▶ _Task objective_
Count how many lines of the data include "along". The answer is that number and nothing else.

====== Data

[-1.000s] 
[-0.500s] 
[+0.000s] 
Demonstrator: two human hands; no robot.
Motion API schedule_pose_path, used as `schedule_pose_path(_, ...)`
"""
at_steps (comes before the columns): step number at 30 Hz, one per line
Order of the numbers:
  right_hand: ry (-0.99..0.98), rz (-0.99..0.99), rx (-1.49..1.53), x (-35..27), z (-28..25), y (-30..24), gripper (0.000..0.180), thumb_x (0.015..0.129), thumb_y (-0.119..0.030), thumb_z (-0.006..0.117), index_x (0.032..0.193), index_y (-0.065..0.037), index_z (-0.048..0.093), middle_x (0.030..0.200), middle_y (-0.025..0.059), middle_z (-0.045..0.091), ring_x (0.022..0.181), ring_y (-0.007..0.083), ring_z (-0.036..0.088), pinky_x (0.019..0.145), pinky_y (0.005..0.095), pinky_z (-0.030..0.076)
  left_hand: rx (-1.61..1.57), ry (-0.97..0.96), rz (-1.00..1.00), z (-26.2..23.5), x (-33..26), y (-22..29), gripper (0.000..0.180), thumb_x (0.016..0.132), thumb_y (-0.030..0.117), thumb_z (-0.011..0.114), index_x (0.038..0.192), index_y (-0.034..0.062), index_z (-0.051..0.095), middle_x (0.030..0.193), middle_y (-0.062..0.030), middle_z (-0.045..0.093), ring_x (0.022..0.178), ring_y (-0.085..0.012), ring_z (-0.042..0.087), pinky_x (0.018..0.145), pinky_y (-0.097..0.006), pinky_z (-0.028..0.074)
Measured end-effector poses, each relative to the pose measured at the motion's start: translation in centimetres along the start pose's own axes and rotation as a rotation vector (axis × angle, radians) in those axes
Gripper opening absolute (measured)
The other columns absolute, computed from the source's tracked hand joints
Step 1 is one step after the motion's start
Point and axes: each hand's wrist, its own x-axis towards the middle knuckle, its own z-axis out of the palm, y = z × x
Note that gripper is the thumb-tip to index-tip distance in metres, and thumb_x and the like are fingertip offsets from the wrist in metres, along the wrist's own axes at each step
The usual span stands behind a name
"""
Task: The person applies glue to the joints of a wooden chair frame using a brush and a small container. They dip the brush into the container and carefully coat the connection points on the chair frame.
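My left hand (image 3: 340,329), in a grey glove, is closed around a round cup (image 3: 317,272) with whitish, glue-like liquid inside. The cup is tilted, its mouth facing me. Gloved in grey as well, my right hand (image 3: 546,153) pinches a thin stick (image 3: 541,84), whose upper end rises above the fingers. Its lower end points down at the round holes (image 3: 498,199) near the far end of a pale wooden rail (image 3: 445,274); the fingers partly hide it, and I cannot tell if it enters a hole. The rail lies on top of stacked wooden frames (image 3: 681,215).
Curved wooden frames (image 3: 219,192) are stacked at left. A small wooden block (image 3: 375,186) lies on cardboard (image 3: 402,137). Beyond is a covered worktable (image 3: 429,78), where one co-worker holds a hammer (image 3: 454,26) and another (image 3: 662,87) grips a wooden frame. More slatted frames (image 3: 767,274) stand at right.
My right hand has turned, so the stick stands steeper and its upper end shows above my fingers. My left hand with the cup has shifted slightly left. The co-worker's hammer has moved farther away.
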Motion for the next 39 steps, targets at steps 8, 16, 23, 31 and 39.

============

▶ _Answer to the exercise_
2